Направляясь на ток в восьмом часу утра, однажды трое в лодке переехали через Волхов и до четырех часов вечера двигались непрерывно всеми способами: то на одноколке, то на лошади верхом, то на лодке, то пешком по грязи, по болотам. Наконец пришли к широкой и очень быстрой, повидимому, реке, где ни лодки, ни лошади не было, вступили в пенистые несущиеся струи и шагали с час по колена в воде. Все? Нет, влезли на подпорки, называемые лавами, и пошли по колеблющимся, тонким бревешкам, подпираясь шестами, причем с обеих сторон угрожало купанье в снеговой жиже. Чистая, прозрачная водичка, на дне видны пригорки из льда и снега, какие-то зеленые полосы тянутся, зеленые лепестки плавают, кругом сугробы, дышащие холодом. А жарко так, что кажется вот-вот лопнешь! Танцуй тут на двух кое-как пристроенных перекладинах. Кроме шеста ведь еще ружье в руках: неприлично охотнику отдать свое ружье для переноски. В конце концов пришли. И притаились у корней растрепанной сосенки двое в бурых кафтанах, один в желтовато-зеленом.

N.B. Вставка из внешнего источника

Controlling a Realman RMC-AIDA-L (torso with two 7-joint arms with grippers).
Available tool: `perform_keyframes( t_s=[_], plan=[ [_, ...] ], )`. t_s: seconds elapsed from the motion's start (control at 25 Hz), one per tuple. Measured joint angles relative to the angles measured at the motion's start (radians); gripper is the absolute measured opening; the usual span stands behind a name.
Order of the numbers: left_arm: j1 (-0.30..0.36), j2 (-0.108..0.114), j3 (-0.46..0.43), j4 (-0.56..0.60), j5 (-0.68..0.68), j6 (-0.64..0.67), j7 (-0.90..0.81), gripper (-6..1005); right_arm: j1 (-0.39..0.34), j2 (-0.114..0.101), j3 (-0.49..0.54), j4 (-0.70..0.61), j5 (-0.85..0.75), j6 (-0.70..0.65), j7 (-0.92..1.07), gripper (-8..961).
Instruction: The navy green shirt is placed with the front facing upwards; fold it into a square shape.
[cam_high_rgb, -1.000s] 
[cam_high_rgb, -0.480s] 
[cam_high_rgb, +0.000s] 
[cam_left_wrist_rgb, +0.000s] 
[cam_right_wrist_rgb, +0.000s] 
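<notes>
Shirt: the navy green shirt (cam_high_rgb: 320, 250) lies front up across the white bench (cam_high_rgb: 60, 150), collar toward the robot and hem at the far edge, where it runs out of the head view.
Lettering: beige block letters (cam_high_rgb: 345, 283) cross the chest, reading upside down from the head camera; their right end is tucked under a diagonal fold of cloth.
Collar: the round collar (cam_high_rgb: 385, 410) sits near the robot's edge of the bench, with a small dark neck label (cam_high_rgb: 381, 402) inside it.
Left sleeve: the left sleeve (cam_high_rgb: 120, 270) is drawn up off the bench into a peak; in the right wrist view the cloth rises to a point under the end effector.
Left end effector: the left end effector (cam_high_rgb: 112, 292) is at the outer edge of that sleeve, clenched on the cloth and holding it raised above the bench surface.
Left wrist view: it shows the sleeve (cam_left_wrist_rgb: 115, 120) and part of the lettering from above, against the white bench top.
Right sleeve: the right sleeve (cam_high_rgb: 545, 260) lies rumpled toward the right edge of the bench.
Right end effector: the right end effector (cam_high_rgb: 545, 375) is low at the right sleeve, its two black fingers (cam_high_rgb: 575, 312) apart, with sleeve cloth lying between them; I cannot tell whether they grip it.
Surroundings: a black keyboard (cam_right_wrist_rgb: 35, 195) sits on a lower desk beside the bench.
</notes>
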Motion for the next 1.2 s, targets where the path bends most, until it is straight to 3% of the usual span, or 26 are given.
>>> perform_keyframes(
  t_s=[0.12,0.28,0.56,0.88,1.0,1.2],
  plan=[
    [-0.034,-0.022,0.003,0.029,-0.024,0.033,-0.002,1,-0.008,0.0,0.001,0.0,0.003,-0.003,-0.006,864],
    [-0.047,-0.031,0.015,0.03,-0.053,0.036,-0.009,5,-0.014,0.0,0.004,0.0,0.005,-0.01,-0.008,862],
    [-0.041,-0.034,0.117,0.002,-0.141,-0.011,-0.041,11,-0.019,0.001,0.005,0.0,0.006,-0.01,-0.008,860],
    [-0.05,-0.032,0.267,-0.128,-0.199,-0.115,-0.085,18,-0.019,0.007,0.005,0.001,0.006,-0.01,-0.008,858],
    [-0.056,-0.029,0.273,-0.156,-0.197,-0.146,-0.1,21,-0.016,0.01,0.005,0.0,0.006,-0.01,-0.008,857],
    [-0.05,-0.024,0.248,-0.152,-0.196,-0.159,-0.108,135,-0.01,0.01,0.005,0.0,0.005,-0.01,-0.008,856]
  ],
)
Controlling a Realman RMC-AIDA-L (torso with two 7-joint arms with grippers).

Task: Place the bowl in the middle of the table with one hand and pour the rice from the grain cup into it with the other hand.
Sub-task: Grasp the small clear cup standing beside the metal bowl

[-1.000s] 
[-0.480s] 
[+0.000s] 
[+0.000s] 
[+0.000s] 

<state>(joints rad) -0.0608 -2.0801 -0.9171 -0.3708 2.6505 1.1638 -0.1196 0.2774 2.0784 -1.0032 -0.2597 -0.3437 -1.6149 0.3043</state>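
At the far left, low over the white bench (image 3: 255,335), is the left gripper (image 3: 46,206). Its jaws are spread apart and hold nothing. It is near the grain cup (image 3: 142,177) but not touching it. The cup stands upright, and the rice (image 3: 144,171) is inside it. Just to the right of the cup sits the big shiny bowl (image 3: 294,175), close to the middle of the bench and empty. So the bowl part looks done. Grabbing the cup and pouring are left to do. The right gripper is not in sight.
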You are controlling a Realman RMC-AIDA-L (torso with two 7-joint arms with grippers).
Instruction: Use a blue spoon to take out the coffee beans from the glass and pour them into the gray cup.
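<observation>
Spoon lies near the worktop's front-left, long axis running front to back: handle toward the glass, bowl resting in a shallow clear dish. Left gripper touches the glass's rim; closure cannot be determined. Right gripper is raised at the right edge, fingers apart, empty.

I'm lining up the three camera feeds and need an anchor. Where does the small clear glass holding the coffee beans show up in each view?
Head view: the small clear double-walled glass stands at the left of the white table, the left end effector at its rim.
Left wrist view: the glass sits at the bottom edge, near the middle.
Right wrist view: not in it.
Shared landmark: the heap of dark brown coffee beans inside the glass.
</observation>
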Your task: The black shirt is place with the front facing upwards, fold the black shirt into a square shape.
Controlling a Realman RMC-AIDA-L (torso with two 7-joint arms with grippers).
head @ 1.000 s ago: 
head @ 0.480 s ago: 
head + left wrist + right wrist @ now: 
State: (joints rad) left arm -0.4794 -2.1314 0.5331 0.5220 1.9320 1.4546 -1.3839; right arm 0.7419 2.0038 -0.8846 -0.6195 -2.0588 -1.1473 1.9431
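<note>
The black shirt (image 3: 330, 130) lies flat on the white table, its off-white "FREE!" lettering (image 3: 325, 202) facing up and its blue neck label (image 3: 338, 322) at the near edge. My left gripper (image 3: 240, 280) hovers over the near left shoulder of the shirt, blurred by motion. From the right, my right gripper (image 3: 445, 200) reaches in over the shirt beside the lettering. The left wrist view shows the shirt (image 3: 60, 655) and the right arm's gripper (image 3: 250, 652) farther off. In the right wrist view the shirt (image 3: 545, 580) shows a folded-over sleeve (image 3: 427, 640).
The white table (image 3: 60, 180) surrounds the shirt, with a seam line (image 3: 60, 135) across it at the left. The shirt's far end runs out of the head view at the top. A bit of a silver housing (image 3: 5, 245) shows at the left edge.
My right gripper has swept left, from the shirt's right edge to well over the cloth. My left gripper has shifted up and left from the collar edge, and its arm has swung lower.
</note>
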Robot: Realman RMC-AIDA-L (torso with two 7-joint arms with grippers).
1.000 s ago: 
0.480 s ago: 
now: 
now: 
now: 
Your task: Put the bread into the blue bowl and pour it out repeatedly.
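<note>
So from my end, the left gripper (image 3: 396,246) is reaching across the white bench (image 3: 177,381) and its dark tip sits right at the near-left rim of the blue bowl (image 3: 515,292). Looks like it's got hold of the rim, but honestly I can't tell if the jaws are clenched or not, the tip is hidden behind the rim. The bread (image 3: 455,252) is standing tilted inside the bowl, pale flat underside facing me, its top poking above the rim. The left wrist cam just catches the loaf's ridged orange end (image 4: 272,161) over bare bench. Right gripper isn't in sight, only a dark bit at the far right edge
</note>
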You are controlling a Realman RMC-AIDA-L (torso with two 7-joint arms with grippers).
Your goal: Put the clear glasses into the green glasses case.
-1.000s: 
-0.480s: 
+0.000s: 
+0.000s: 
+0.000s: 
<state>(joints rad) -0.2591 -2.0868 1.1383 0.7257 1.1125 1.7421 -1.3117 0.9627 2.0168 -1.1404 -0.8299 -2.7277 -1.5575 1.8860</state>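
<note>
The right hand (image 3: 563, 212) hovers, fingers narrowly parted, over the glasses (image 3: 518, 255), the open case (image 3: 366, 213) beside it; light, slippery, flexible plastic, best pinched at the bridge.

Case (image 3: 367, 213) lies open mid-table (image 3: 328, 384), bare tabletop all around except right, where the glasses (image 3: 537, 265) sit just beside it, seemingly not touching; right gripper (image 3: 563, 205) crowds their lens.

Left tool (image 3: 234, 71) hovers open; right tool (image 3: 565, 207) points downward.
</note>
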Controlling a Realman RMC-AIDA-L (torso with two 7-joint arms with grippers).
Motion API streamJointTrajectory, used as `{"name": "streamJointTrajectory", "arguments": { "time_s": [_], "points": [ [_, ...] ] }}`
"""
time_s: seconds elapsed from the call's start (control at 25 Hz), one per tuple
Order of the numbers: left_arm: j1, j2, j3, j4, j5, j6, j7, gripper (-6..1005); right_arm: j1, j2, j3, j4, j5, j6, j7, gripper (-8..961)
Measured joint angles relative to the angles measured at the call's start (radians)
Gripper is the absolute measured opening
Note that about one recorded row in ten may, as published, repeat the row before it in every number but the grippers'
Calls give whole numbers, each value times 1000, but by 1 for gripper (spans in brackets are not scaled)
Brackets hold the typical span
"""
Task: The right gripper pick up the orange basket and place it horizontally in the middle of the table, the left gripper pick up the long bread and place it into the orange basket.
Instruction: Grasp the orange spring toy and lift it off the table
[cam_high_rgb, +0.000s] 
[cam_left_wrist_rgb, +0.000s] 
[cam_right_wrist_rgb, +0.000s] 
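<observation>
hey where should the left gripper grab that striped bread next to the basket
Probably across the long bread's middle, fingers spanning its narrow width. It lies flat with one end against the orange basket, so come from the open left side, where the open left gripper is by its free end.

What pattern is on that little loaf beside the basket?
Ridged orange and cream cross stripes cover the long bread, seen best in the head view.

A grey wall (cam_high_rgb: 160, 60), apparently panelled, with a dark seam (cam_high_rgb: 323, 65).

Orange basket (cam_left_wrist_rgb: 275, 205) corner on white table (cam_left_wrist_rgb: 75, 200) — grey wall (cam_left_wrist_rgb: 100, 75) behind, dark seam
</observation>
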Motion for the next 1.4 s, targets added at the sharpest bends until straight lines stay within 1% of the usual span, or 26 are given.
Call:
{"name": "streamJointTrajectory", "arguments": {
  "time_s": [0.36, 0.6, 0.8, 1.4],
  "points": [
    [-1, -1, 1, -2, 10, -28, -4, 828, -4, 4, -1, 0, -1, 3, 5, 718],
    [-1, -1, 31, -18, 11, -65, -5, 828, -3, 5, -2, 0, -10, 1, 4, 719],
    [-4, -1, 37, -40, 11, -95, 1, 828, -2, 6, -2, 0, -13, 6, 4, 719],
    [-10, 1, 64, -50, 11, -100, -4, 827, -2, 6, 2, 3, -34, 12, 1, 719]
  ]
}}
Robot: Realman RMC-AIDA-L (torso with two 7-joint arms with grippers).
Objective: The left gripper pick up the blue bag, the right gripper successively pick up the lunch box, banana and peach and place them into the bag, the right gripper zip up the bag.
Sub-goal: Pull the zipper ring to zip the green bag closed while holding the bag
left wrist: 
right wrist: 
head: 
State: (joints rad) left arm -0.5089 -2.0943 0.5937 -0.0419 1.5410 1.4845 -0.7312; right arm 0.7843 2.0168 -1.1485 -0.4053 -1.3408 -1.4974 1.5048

Молчало все кругом. Журчание воды, звучавшее днем очень сильно, замирало заметно, чуть ли не с каждой минутой. Красный свет на стволах сосен начал совсем меркнуть. Вдруг огромная черная птица, откуда-то взявшись из синей дали, с шумом пронеслась над поляной, опустилась на сосну и кокнула странным басистым голосом. Просидев несколько мгновений неподвижно, напряженно прислушиваясь и оглядываясь, глухарь прошелся по ветке от ее конца к стволу, вернулся, распустил, как индюк, крылья, веером поставил хвост и опять басисто кокнул. В ответ послышалось такое же коканье с другой сосны, еще и еще. Везде сидели или прогуливались по ветвям огромные черные петухи.
С треском захлопав крыльями, глухарь обрушился на вершину той сосны, где у корней лежали притаившись трое. В зареве заката он виден был во всем великолепии могучего дикого существа, сияли его малиново-огненные глаза, рдели ярко-красные брови, синевой стали блестели перья. Он кокнул, прошелся и… снялся, перелетел на соседнюю сосну.